Crônicas, reportagens e entrevistas.

2004Crônicas

Na cuia

Enquanto bandidos fingem torcer para Guarani e Ponte e se matam pela cidade, prefiro conversar com pessoas menos novas do que eu, para aprender. Como a ilustre campineira taubateana Maria Thereza Ramos Marcondes, mãe do Marsil. Tudo gente boa demais da conta. Ela é de Taubaté , como nosso fundador Barreto Leme e nossa querida Cely Campelo. Se são taubateanos, pode confiar. Honram Campinas. Dona Maria Thereza conta em seu livro “Tempo e Memória” mil causos, sempre com finais inesperados. Como este, de um jogo de futebol acontecido nos tempos em que João Paulo II era coroinha, e as torcidas se organizavam para torcer, não para matar:

“Eram todos trabalhadores braçais. A maioria ‘puxava’ a enxada a semana toda, e no domingo andava a pé algumas léguas para jogar futebol em outros bairros.

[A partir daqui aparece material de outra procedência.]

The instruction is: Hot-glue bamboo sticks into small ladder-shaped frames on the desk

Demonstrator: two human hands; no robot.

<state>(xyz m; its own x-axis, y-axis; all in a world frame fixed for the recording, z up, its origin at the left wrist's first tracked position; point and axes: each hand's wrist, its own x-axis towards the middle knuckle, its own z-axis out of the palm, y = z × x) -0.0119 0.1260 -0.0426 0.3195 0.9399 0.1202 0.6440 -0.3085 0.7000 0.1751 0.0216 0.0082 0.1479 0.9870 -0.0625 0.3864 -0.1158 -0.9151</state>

Dedé e Tonico, meus primos, também jogavam e sempre ficavam machucados. Os jogadores tinham pouca técnica, mas eram fortes como touros! Lembro-me de uma grande mágoa de que meu tio jamais se esqueceu. Foi assim: tio Zezé combinou um jogo com um colégio de Taubaté, do qual prefiro não dizer o nome. Os jogadores foram de caminhão para a fazenda e meu tio ofereceu-lhes um grande almoço, e um lanche depois do jogo.

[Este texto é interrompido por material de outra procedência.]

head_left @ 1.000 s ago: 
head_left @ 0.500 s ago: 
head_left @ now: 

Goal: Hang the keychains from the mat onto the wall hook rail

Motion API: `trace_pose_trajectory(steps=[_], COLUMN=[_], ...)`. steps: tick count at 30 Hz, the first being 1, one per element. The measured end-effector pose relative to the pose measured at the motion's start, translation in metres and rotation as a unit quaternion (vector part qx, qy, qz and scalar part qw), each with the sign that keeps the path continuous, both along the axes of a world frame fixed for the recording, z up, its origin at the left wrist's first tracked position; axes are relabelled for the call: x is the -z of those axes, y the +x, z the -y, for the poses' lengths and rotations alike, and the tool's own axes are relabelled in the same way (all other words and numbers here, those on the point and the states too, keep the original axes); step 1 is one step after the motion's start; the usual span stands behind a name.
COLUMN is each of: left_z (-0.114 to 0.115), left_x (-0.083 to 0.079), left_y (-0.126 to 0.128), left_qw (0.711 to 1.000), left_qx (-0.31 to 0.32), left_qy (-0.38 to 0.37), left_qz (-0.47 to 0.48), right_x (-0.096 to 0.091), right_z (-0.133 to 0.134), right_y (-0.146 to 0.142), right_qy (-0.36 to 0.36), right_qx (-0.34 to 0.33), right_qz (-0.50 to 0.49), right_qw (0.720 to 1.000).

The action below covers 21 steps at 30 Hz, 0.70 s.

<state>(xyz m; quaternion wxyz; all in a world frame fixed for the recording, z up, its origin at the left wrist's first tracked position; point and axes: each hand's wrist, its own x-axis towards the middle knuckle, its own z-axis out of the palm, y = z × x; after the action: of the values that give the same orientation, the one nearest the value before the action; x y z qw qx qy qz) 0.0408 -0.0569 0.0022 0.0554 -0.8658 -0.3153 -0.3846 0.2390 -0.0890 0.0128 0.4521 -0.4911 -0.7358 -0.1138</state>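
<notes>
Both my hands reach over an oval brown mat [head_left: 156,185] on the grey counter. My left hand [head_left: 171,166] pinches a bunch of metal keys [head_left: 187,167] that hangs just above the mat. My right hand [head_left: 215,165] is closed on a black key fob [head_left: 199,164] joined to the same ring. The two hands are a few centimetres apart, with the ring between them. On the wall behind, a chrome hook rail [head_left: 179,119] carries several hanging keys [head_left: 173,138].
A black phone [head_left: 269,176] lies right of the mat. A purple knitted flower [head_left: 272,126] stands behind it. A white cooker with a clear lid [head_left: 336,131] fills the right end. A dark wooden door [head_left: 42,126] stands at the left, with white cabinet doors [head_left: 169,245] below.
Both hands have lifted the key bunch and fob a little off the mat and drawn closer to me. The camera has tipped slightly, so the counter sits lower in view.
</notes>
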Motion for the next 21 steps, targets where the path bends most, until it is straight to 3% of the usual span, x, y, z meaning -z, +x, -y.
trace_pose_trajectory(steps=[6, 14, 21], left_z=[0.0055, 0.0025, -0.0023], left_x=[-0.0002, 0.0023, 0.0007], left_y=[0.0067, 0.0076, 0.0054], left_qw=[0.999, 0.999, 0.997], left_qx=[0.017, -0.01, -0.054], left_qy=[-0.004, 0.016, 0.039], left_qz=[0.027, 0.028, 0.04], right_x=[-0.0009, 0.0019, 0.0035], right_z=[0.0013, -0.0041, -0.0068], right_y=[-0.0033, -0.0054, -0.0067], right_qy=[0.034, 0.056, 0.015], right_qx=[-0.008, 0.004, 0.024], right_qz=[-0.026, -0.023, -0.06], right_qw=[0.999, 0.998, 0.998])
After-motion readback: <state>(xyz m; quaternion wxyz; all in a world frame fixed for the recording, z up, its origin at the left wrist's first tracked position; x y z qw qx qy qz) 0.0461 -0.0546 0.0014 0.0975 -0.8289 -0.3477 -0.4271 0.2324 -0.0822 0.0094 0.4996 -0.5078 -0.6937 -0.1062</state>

Os visitantes perderam e voltaram mais mortos que vivos. Depois foi a revanche, que seria no campo do Esporte Clube Taubaté, que havia sido campeão do interior.

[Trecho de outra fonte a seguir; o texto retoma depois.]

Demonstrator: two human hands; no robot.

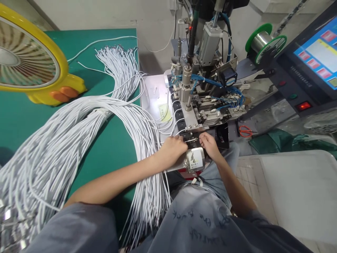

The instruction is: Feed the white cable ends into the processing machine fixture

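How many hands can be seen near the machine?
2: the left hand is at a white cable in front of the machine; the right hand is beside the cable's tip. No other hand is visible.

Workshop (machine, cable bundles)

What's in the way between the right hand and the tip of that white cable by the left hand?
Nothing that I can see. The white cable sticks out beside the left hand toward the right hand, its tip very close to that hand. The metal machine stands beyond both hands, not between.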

No domingo marcado, os pupilos do tio Zezé vieram logo cedo, uns a cavalo e outros a pé.

Havia uma taça para ser disputada, mas já estava com o nome do time da cidade gravado. Eles teriam de ganhar de qualquer jeito. Começado o jogo, no primeiro tempo a contagem estava favorável ao time da roça. Foi aí que fizeram a maior injustiça: puseram dois jogadores profissionais do Esporte Clube Taubaté, que eram: Savério Ardido (o melhor do time) e Ciro Pires (também dos melhores). Os dois entraram descansados e, mesmo assim, levaram muitas estocadas e foi duro ganhar. O time do colégio foi o vencedor, meu tio poderia ter reclamado, mas não quis criar ‘caso’.

Depois do jogo serviram, no próprio colégio, um lanche aos jogadores, que voltaram para a roça na mesma noite, pois todos teriam de trabalhar no dia seguinte. No caminho, alguns iam tristes com a derrota, enquanto outros estavam satisfeitos por terem tido a oportunidade de jogar em um estádio da cidade. Isso para eles valia muito, pois eram humildes caboclos. Foi quando alguém reclamou:

— Mas nós poderíamos ter ganho a taça.

Então, o Angelino, um dos jogadores, saiu com esta:

Mais pra que nóis qué taça? Nóis bebe bem água na cuia!

Pregado no poste: “Em torcida organizada tem político?”